I made a second visit to Berlin, with two colleagues: Wolfgang, German-born but naturalized Danish (just as well, otherwise he couldn't have come through the same checkpoint), and Phil, from Tennessee. We drove there in Phil's old Renault. Actually it wasn't really old, but it didn't take so well to Phil's American way of thinking that putting gas in the tank was all you needed to do to a car. We drove in to East Berlin for the day. It was great in a way: all the cars were back in the West, and all the parking spaces were in the East. When we came to drive back to the West, we had to go through the famous Checkpoint Charlie exit. One car at a time was allowed through. We stopped at the start of the checkpoint area and got out. The checkpoint was 100 metres long, with a curve in the road and huge gates, machine-gun towers, etc. While we had our passports checked to make sure that we really had the right to leave, soldiers searched the car for stowaways. They looked under the seats, in the back, in the front, and underneath the car with a mirror on a trolley. They opened the fuel cap and inserted a measured rod to make sure that it was a full-size tank, with no secret compartment. Finally they let us go. But we couldn't! Phil's car had stood too long in the open in Berlin's December cold, and it wouldn't start. So while Phil steered, Wolfgang and I PUSHED the car through Checkpoint Charlie in the snow, with all eyes (and gun barrels) in the watchtowers on us, and I suppose the cameras on the West side. That's the longest hundred yards I've ever pushed a car.

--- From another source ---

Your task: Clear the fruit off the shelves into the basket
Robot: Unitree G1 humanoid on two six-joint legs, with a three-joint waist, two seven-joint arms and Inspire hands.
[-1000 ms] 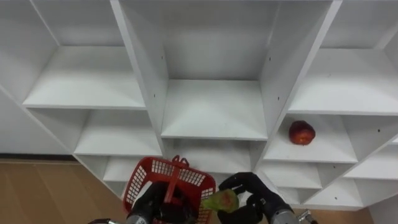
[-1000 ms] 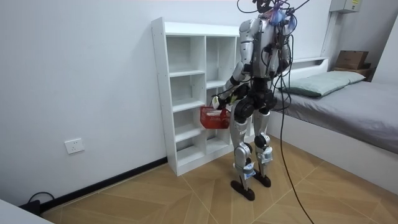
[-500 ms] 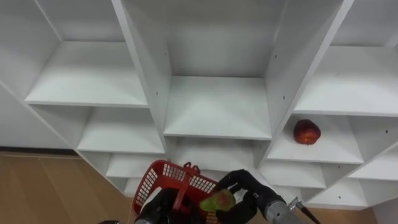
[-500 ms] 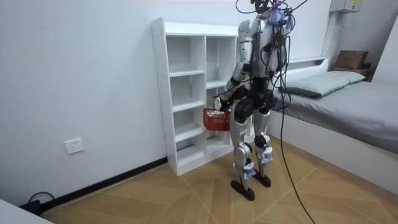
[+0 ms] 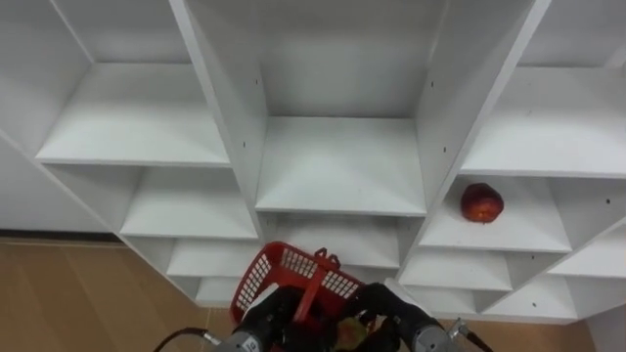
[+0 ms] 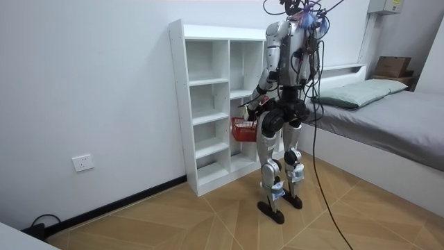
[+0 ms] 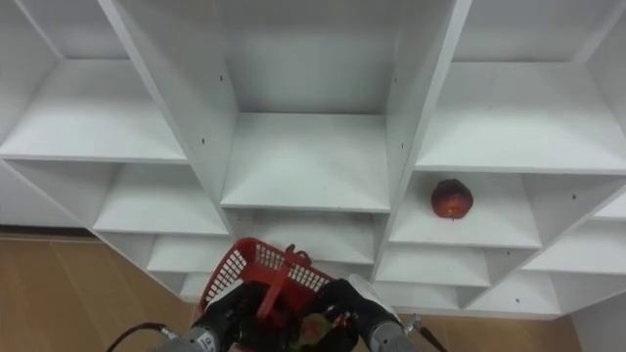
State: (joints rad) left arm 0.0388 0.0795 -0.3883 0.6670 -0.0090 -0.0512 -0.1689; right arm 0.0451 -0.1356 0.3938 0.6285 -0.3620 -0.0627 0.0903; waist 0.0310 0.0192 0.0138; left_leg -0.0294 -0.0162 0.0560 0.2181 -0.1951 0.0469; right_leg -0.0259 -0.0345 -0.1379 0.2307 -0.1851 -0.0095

There was more to come. We drove across the transit route to West Germany. Looked like a normal road in the real world, but for us there was nothing off the road. We weren't allowed to leave it, or to stop. On a country section we did stop though: pressure of Berlin beer forced it. So we piled out to take a hasty leak at the side of the road, and it must have been then that Phil's wallet dropped out of his pocket. We didn't find out until we had left East Germany. In the East all the blazing electric light was on the border fences; but in the West it was on the Christmas trees and in the bars. We stopped at the first one we came to (bar, not tree), but Phil couldn't pay...no wallet. Oops. We drove the short distance back to the Western checkpoint, to report the loss just in case it was found by a saint, but they said they had no communication with their Eastern counterparts; we'd have to drive back to the Eastern checkpoint, visible less than a kilometre farther on. We did: first we met a soldier with a rifle, who demanded our passports. We're not coming in, we said, we just want to report a loss. No, we did it his way. First we showed all our passports, then he went in to report it. Out came an officer, a major if I'm not mistaken, and listened to our story (we had stopped once on the road because we thought our lights were badly adjusted...). Are you sure you didn't drop it inside the car, he asked. Sure, we said, we've looked everywhere. Let us try, he said, we have more experience (did I see a slight smile?). He called out a couple of privates, and they looked all through the car. Pretty damn well, I have to say. So we completed a form anyway (Wolfgang speculated that the Major would go back to look for it: the US dollars would buy a few pairs of Levi's in the duty-free stores in Berlin). Then we had to turn round and check out of East Germany again, which would mean a long queue: but the Major, seeing that not only had we not really been in the East but that he had just searched our car anyway, kindly gave us a laissez-passer. So we turned on to the exit road and breezed right up to the guards, showed our paper, and were waved through! This must be what it was like for the Politburo. Now that's all gone; at last. You can still find places where people in uniform will point guns at your back (not least in France if you're the wrong color), but the creepy feeling of always being on the edge of real trouble was a feeling that was very wearing.

 
 
That was twentieth-century Europe. Welcome to the twenty-first; let's not make those mistakes again. Are you listening, in the Balkans?